It's important to remain on a normal, gluten-containing diet before being tested for celiac disease. Keep in mind that going gluten-free before being tested for celiac disease can prevent diagnosis. If you cut gluten out of your diet before undergoing testing, your body will begin to heal and tests will be unreliable. However, people who have already adopted the gluten-free diet without having been tested for celiac disease can undergo a "gluten challenge" in order to receive accurate test results.
A gluten challenge is when you intentionally eat gluten to see if your body produces the antibodies that indicate celiac disease. An expert celiac physician can advise you how to undertake a gluten challenge. He or she will recommend the best about of gluten. (Typically its three to 10 grams per day, and two grams is roughly equivalent to a slice of bread.) Although there is research underway to drastically shorten the duration, currently the challenge would usually be done for six to eight weeks, followed by a biopsy of the small bowel, which is done by endoscopy. However, recent findings suggest that if you are having too many symptoms and cannot tolerate a full six to eight weeks of a daily challenge, it is still worthwhile to have a biopsy after as little as two weeks on one. That would then be combined with celiac antibody testing two to four weeks after the challenge ends.
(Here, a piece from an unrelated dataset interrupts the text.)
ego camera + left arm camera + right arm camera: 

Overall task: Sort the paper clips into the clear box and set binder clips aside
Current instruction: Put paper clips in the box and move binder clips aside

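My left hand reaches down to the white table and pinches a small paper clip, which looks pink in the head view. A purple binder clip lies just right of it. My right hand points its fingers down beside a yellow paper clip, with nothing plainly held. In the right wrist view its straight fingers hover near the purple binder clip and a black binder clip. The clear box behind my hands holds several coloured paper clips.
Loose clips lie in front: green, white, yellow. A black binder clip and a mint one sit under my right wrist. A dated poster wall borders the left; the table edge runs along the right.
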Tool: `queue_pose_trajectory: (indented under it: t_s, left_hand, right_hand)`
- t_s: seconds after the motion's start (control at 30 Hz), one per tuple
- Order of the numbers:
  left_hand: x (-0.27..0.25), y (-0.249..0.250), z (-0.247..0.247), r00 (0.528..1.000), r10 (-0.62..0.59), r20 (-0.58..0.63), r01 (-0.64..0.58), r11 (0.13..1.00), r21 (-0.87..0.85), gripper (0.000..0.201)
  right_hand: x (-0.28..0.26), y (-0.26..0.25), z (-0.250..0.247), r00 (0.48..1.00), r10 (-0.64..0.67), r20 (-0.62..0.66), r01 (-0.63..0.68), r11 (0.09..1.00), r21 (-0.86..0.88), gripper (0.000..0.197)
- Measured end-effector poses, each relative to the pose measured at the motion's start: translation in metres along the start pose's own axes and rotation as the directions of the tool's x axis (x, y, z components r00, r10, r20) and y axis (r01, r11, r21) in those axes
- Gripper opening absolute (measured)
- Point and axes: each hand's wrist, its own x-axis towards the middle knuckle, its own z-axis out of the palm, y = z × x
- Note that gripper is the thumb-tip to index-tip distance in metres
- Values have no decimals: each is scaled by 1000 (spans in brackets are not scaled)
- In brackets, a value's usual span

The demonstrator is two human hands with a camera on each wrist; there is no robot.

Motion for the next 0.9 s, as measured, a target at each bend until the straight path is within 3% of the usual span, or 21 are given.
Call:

The gluten challenge now requires eating less gluten over a shorter time frame than in years past. When beginning a gluten challenge:
- You will be asked to begin to eat gluten again. The gluten challenge will last up to eight weeks;
- You will need to eat a three to 10 grams of gluten per day, and two grams is roughly equivalent to a slice of bread.
While the gluten challenge may sound risky, it is accepted within the medical community. However, you should be closely monitored by a doctor skilled in celiac disease if taking on the challenge. If you have specific concerns, it is always best to ask your doctor for further guidance.